■ Your instructions: Repeat exactly the lines of the records below, starting at the line containing "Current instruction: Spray" and ending at the line containing "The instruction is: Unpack". Leave the pictures out.

(Recorded data)
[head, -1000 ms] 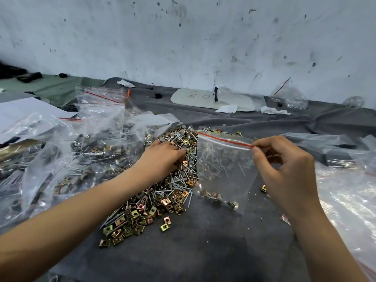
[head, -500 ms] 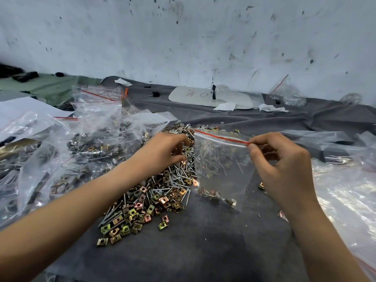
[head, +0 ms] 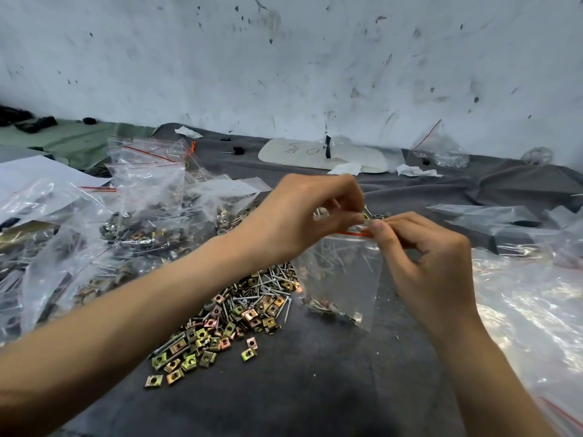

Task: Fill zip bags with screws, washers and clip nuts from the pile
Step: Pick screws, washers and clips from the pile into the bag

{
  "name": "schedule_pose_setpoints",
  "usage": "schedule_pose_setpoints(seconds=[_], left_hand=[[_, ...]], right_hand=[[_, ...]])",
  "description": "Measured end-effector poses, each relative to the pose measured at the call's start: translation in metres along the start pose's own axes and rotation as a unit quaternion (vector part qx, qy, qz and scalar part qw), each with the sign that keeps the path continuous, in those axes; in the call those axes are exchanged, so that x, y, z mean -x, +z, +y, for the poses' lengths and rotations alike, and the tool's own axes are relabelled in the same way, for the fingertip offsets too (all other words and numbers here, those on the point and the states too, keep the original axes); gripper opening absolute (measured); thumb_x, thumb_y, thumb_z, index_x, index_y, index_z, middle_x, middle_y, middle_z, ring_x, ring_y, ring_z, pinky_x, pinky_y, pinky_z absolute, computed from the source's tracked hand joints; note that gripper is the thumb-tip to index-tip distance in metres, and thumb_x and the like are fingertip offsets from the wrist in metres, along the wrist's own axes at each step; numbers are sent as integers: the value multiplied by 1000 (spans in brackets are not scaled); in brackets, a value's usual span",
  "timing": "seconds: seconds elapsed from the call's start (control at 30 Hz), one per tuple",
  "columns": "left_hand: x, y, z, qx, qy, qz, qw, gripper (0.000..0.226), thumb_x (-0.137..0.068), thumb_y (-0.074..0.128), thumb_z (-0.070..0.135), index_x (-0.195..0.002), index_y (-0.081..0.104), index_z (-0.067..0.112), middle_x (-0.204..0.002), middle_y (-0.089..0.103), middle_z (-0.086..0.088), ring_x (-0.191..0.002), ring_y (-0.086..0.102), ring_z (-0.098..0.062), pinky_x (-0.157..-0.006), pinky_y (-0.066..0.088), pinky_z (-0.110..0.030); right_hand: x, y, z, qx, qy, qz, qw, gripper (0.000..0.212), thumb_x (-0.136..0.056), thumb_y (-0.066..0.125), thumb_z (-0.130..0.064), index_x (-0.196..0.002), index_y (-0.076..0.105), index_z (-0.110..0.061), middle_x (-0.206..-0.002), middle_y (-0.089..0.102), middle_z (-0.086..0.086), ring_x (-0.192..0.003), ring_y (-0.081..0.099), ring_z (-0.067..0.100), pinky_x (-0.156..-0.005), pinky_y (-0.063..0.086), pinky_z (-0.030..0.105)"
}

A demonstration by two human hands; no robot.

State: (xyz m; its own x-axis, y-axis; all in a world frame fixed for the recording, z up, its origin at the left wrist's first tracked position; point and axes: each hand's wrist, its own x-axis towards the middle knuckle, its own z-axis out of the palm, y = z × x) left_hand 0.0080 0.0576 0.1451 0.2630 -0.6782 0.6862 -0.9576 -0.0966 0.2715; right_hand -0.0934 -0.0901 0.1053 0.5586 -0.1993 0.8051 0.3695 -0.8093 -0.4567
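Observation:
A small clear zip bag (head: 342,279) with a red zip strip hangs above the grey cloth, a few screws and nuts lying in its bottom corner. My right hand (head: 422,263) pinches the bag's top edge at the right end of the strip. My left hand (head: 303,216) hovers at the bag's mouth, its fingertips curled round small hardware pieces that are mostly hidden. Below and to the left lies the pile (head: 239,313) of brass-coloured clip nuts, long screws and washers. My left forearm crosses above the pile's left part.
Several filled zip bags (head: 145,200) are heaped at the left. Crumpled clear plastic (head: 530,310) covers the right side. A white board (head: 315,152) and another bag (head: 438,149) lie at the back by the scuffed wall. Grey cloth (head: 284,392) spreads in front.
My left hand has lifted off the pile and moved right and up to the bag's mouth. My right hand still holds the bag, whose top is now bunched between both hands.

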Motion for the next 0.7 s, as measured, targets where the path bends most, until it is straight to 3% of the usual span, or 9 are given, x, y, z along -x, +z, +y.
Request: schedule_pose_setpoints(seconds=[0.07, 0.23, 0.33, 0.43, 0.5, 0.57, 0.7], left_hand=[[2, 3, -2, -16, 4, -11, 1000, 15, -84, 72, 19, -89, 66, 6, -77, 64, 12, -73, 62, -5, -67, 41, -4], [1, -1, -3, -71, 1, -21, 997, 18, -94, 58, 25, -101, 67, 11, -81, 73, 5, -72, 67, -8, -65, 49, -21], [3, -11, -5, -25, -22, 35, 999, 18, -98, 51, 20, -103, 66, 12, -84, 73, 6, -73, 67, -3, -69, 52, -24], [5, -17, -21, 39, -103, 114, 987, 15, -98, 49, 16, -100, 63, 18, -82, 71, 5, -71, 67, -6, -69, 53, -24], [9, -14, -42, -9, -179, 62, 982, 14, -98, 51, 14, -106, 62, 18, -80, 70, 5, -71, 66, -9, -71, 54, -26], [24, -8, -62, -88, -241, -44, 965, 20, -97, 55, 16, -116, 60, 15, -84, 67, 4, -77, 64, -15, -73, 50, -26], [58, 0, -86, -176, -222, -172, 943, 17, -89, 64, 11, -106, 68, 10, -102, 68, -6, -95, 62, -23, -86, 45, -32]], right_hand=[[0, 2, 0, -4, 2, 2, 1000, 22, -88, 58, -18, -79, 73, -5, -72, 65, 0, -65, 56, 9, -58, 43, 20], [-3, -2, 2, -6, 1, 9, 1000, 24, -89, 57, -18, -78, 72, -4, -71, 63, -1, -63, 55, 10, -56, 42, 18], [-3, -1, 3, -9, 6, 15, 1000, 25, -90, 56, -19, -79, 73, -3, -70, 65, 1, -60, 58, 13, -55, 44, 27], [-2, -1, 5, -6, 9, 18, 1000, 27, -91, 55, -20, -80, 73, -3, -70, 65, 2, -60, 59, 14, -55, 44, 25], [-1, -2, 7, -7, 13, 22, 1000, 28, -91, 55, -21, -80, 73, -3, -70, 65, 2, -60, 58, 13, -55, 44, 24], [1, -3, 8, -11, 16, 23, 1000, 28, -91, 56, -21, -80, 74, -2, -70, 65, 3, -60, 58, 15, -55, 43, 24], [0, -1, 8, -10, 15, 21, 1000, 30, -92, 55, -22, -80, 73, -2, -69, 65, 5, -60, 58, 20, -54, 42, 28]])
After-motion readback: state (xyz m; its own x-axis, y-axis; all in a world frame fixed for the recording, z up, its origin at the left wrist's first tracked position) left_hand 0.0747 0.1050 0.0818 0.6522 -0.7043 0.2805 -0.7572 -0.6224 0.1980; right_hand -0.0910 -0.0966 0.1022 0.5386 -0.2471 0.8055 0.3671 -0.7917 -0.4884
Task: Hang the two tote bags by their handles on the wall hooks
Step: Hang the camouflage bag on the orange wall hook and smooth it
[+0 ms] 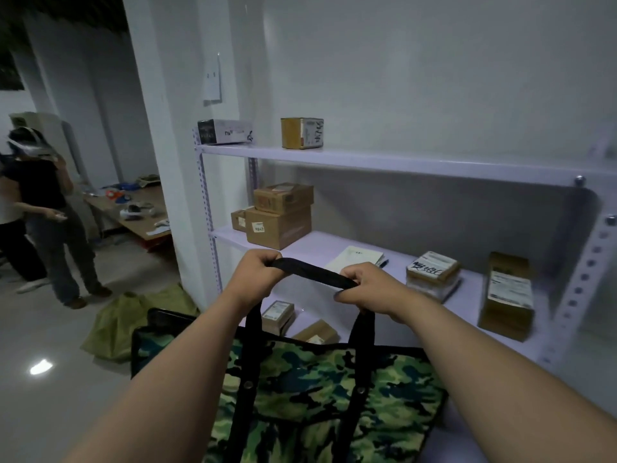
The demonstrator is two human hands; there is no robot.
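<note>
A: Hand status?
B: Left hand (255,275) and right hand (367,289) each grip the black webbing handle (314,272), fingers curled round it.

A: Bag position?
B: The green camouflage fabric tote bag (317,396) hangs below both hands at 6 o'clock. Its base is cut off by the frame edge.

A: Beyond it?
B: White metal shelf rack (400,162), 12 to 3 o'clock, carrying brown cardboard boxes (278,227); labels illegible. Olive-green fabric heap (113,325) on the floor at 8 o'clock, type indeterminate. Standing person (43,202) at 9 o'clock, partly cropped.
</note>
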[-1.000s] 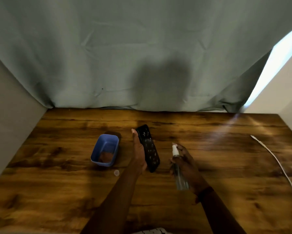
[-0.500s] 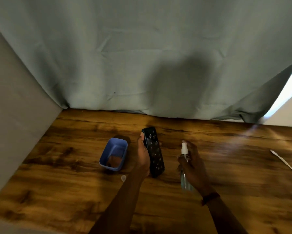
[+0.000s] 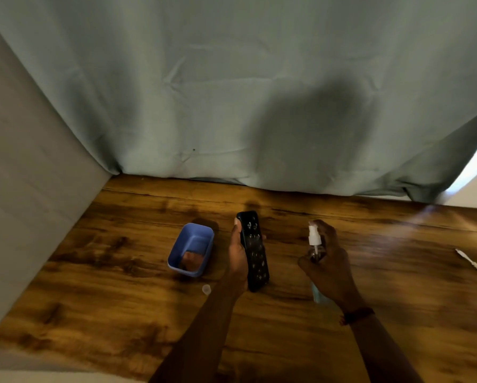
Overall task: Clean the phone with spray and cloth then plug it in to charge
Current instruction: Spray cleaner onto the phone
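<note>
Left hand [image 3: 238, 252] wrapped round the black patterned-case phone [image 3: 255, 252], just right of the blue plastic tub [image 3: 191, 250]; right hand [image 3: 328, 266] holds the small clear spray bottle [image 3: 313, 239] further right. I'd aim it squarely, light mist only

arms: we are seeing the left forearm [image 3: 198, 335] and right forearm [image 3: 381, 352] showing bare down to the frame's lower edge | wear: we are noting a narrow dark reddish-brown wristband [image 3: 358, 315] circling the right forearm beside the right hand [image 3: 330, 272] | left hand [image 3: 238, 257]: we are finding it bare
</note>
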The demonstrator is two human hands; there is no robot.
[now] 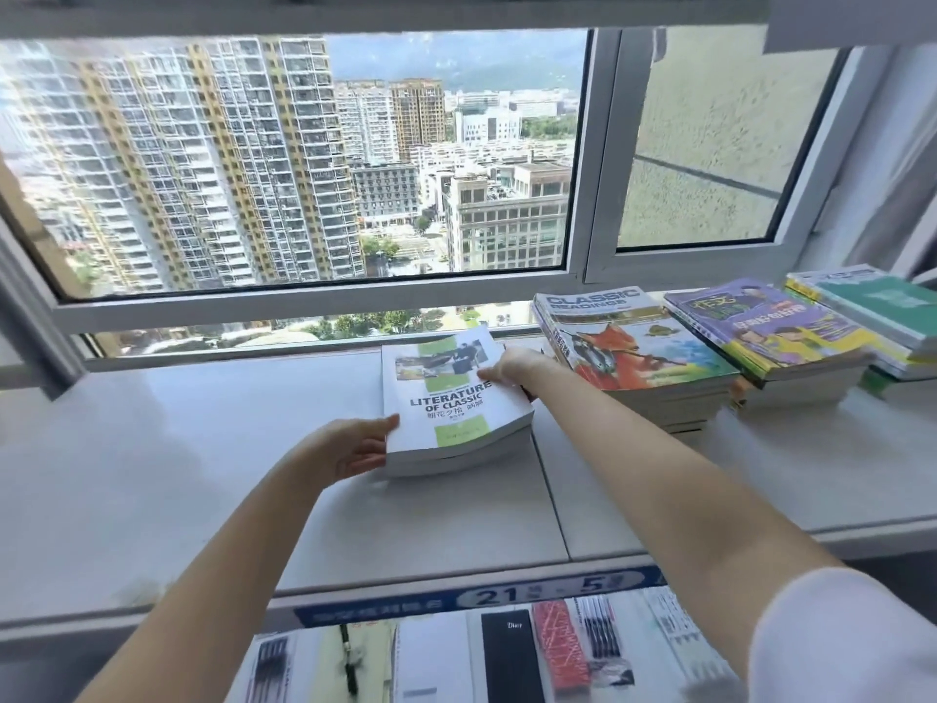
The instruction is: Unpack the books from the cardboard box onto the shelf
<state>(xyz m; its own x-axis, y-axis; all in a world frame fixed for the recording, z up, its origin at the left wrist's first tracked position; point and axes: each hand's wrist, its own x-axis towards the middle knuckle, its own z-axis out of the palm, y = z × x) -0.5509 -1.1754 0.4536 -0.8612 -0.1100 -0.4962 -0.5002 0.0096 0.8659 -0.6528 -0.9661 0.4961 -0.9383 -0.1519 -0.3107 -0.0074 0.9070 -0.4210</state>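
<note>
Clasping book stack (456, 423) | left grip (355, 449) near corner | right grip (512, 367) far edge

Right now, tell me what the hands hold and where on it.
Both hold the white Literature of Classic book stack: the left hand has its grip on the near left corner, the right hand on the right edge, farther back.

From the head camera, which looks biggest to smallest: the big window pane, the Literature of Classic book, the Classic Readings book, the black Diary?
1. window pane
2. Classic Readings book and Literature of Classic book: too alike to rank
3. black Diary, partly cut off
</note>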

■ Reply:
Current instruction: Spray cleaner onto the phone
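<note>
Left hand [image 3: 238, 252] wrapped round the black patterned-case phone [image 3: 255, 252], just right of the blue plastic tub [image 3: 191, 250]; right hand [image 3: 328, 266] holds the small clear spray bottle [image 3: 313, 239] further right. I'd aim it squarely, light mist only

arms: we are seeing the left forearm [image 3: 198, 335] and right forearm [image 3: 381, 352] showing bare down to the frame's lower edge | wear: we are noting a narrow dark reddish-brown wristband [image 3: 358, 315] circling the right forearm beside the right hand [image 3: 330, 272] | left hand [image 3: 238, 257]: we are finding it bare
</note>
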The demonstrator is two human hands; there is no robot.
[now] 
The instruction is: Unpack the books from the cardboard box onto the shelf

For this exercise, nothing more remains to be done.